**ASSIGNED TASK**
Give back every line of the material below exactly, but no images.
■ ■ ■ ■ ■
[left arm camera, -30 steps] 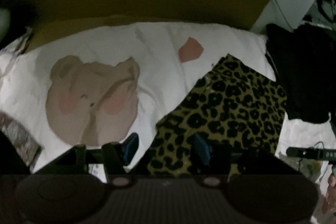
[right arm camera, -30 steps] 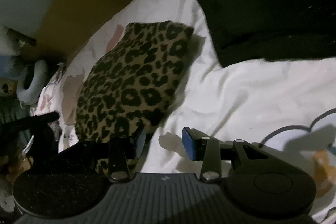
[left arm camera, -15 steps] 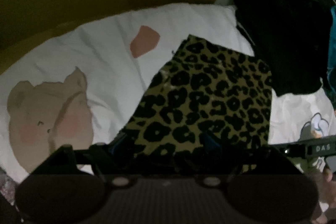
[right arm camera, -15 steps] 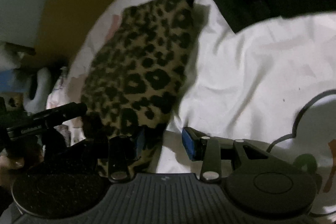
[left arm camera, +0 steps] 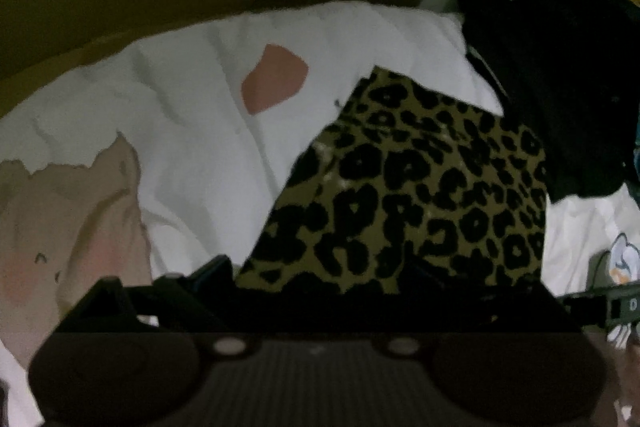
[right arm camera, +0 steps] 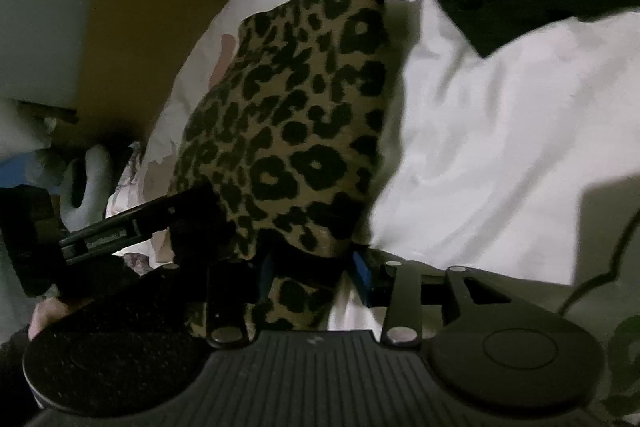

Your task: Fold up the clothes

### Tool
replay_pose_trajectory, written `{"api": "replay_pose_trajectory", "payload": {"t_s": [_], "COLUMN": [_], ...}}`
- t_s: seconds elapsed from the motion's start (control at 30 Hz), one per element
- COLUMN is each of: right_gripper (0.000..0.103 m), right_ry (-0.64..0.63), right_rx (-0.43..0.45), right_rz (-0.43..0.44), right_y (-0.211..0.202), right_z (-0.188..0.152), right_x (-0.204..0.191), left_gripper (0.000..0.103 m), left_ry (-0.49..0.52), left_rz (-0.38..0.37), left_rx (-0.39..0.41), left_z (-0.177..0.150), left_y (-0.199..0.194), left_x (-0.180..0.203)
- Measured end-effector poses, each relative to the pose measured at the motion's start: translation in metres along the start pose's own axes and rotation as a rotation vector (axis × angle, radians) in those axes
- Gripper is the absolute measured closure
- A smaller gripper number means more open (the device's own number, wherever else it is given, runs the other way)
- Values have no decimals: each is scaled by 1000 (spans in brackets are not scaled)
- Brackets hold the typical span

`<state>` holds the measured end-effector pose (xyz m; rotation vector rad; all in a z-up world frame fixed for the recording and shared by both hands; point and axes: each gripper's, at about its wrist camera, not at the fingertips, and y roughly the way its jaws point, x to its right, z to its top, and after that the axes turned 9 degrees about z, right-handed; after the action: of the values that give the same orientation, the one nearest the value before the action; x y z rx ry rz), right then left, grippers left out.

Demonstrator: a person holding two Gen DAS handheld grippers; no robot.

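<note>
- Left gripper [left arm camera: 316,279] has just been opening its jaws, now spread over the near edge of the leopard-print garment [left arm camera: 420,187]. The right gripper [right arm camera: 310,267] stands half-open astride its corner, not pinching.
- We should close both on that edge, then lift evenly.
- We count two grippers, one leopard-print garment on the white bedding [left arm camera: 200,131], and one black garment [left arm camera: 560,87] beyond.

Near edge of the leopard-print cloth [left arm camera: 420,187] hidden behind the left gripper [left arm camera: 320,279], right finger lost in shadow there. Bear print [left arm camera: 68,223] cut off at the left edge. Black clothes [left arm camera: 560,79] too dark to tell apart, cut off at the right. In the right wrist view, cloth's near end hidden between the right gripper's [right arm camera: 312,267] fingers; contact with the pads unclear.
</note>
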<state>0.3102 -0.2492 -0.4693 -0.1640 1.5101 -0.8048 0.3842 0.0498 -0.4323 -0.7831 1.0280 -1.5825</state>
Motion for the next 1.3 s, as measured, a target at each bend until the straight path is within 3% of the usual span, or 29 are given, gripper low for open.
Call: {"api": "replay_pose_trajectory", "payload": {"t_s": [0.13,0.2,0.27,0.3,0.43,0.53,0.57,0.67,0.83,0.97,1.07,1.13,1.2,1.3], "right_gripper": [61,67,87,92,96,97,97,96,92,61,53,53,54,72], "right_ry": [42,83,91,96,82,62,68,66,83,141,184,212,241,198], "right_rx": [7,14,22,27,32,22,19,22,50,63,56,34,10,-24], "right_rz": [25,31,43,50,66,83,93,98,94,109,132,159,173,162], "right_y": [1,0,-3,-5,-10,-13,-14,-18,-28,-23,-15,-4,7,15], "right_z": [1,2,3,3,5,7,8,16,25,20,16,13,10,10], "right_x": [2,6,5,5,-1,-4,-2,0,10,22,29,30,31,24], "left_gripper": [11,11,11,11,16,27,38,44,37,18,18,19,28,35], "left_ry": [-14,-21,-41,-54,-99,-125,-130,-117,-103,-95,-91,-142,-178,-208], "left_rz": [-16,-34,-61,-71,-101,-135,-152,-196,-193,-164,-173,-197,-209,-208], "left_rx": [20,14,-8,-13,-29,-40,-43,-48,-43,-31,-55,-73,-80,-80], "left_z": [3,4,4,3,0,1,2,3,7,10,10,7,2,-2], "left_y": [-2,1,6,8,13,9,7,3,1,2,10,15,18,18], "left_x": [-4,-8,-12,-14,-17,-22,-23,-23,-29,-34,-38,-42,-44,-44]}}
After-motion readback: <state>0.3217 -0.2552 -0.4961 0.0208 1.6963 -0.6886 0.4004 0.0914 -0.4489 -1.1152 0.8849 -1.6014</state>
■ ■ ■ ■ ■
**RESPONSE TO THE TASK**
[left arm camera, -30 steps] 
[right arm camera, -30 steps] 
[left arm camera, -15 steps] 
[right arm camera, -15 steps] 
[left arm camera, +0 steps] 
[right arm camera, +0 steps] 

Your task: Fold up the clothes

### Tool
replay_pose_trajectory, written `{"api": "replay_pose_trajectory", "payload": {"t_s": [_], "COLUMN": [_], ...}}`
- t_s: seconds elapsed from the motion's start (control at 30 Hz), one per element
- COLUMN is each of: right_gripper (0.000..0.103 m), right_ry (-0.64..0.63), right_rx (-0.43..0.45), right_rz (-0.43..0.44), right_y (-0.211..0.202), right_z (-0.188..0.152), right_x (-0.204..0.191), left_gripper (0.000..0.103 m), left_ry (-0.49..0.52), left_rz (-0.38..0.37), left_rx (-0.39..0.41), left_z (-0.177..0.150), left_y (-0.199..0.194), left_x (-0.180..0.203)
- Measured end-effector poses, each relative to the pose measured at the motion's start: translation in metres along the start pose's own axes and rotation as a rotation vector (axis × angle, radians) in those axes
- Gripper is the absolute measured closure
- A smaller gripper number means more open (the device's own number, wherever else it is given, runs the other way)
- Values have no decimals: each is scaled by 1000 (spans in brackets are not scaled)
- Brackets hold the typical span

`<state>` holds the measured end-effector pose (xyz m; rotation vector rad; all in a z-up world frame fixed for the recording and shared by both hands; point and axes: each gripper's, at about its wrist camera, not at the fingertips, and y roughly the way its jaws point, x to its right, z to its top, and after that the axes turned 9 degrees about z, right-handed; after the action: of the values that give the same orientation, the one nearest the value before the action; x y z rx ry rz), right then left, grippers left out.

Demonstrator: a person holding two Gen DAS handheld grippers; no robot.

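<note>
- Left gripper [left arm camera: 316,279] has just been opening its jaws, now spread over the near edge of the leopard-print garment [left arm camera: 420,187]. The right gripper [right arm camera: 310,267] stands half-open astride its corner, not pinching.
- We should close both on that edge, then lift evenly.
- We count two grippers, one leopard-print garment on the white bedding [left arm camera: 200,131], and one black garment [left arm camera: 560,87] beyond.

Near edge of the leopard-print cloth [left arm camera: 420,187] hidden behind the left gripper [left arm camera: 320,279], right finger lost in shadow there. Bear print [left arm camera: 68,223] cut off at the left edge. Black clothes [left arm camera: 560,79] too dark to tell apart, cut off at the right. In the right wrist view, cloth's near end hidden between the right gripper's [right arm camera: 312,267] fingers; contact with the pads unclear.
</note>
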<state>0.3102 -0.2492 -0.4693 -0.1640 1.5101 -0.8048 0.3842 0.0498 -0.4323 -0.7831 1.0280 -1.5825</state>
Motion for the next 1.3 s, as measured, a target at each bend until the straight path is within 3% of the usual span, or 29 are given, gripper low for open.
Call: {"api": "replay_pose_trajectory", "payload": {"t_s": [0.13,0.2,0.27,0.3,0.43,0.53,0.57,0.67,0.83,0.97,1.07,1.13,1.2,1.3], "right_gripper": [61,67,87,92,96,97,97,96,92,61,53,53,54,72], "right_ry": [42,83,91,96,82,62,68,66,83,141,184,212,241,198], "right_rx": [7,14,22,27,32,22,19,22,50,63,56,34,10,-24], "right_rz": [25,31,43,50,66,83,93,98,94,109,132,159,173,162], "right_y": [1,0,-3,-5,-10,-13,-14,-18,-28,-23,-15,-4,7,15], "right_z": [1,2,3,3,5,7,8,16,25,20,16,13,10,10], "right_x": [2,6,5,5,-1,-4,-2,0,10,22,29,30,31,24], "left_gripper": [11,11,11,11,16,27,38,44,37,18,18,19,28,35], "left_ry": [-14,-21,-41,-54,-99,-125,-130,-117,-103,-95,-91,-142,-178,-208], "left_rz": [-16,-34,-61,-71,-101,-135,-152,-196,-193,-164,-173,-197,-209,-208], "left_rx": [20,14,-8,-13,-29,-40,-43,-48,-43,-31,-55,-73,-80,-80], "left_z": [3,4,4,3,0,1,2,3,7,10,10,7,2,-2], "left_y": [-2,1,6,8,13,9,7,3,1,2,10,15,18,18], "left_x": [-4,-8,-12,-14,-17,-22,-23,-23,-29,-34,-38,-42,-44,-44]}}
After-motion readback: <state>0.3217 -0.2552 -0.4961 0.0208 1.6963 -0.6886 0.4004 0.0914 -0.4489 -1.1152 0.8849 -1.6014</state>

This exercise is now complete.